Our study used a peritumoral ROI delineated with a 2 cm expansion from the lesion, which was based on the current standard for resectioning margins for HCC. A randomized controlled trial reported that a margin aiming at 2 cm could decrease the postoperative recurrence rate and improve survival outcomes [34]. Radiomics features extracted from a 2 cm peritumoral ROI were most likely to provide important information for predicting ER.

The calibration curve of the predictive model demonstrates good agreement between the predictive and actual probabilities when the P value is more than 0.05. In our study, the calibration curve showed that the predicted effect of the PT-RO model had better agreement with the actual HCC recurrence situation in the validation cohort than that of the T-RO models (U: P = 0.33 vs. U: P < 0.01). The calibration curve also showed that the predicted effect of the PT-E model was in good agreement with the actual HCC recurrence situation the validation cohort (U: P = 0.45). Notably, DCA showed that the PT-RO model adds more benefit to predicting ER than the T-RO model and PT-E at any given threshold probability.
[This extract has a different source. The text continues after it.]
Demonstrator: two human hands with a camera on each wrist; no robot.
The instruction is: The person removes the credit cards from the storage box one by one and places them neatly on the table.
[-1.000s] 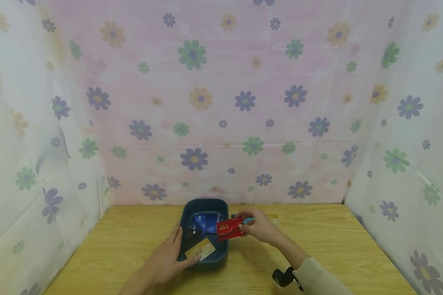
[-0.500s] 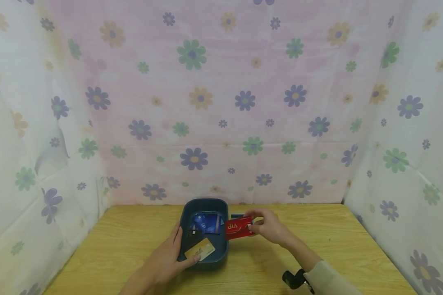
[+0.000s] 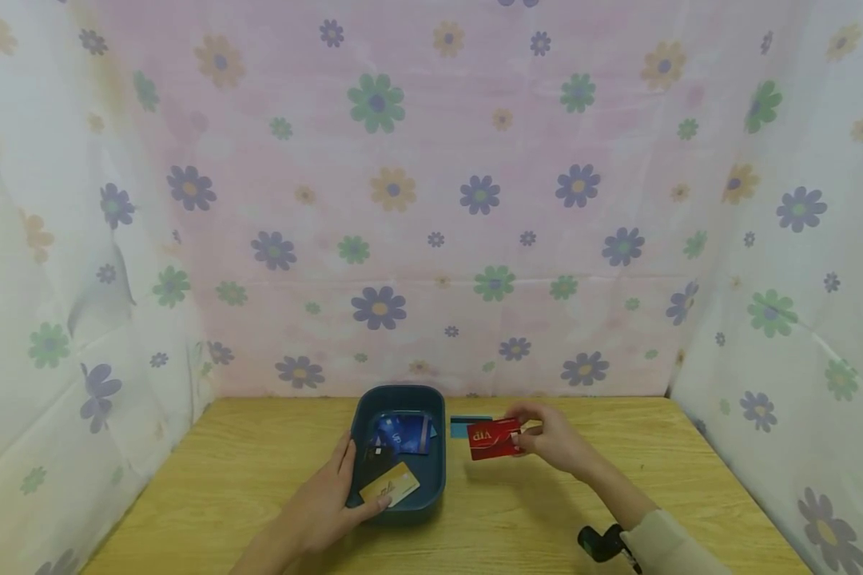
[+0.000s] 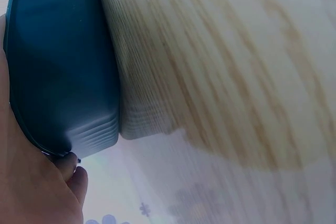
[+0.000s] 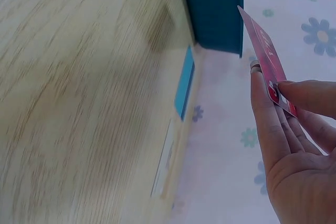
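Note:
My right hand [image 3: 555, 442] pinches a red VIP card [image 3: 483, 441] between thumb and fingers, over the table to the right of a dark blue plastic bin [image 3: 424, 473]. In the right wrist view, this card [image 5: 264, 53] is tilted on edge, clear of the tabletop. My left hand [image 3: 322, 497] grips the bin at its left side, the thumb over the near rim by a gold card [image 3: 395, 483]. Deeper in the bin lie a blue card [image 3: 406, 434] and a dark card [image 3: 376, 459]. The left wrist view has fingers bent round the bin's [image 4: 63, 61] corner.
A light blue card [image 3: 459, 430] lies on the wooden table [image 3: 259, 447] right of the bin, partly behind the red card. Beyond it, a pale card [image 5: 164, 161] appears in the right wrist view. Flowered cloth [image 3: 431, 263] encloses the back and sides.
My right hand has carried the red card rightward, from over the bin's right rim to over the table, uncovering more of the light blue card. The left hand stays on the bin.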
Our study had several limitations. First, this was a retrospective single-center study. Inevitably, some bias may exist or have affected the analysis. Second, we used internal validity rather than external validity, making it difficult to generalize the outcomes to other institutions. And our results of an Asian population may not be generalizable for a Western population. Third, radiomics features were extracted from the largest cross-sectional area instead of the whole tumor, which may provide more information. In our current study, the software we used did not have the 3D feature extraction function at the time of analysis. At present, the features based on a single slice have shown a strong correlation with prognosis. In addition, 2D features are easier to obtain, are less labor intensive, have lower complexity and allow for faster calculations. Fourth, the local recurrence rate after tumor ablation is higher compared to the local recurrence rate after tumor resection, which might therefore cause a potential bias. As the small sample size in our study makes it difficult to perform subgroup analyses between patients undergoing tumor ablation and tumor resection, larger studies should be performed to enable subgroup analyses. Therefore, although this study provided initial evidence that the PT-RO model can be useful for predicting the ER of HCC, more prospective studies should be performed to validate our results.

Conclusion

In conclusion, the present study indicates that a PT-RO signature is a powerful preoperative predictor for the ER of HCC and that the PT-RO model is better than the T-RO model and PT-E. Such quantitative radiomics prognostic models of HCC may potentially be useful for precision medicine and affect patient treatment strategies.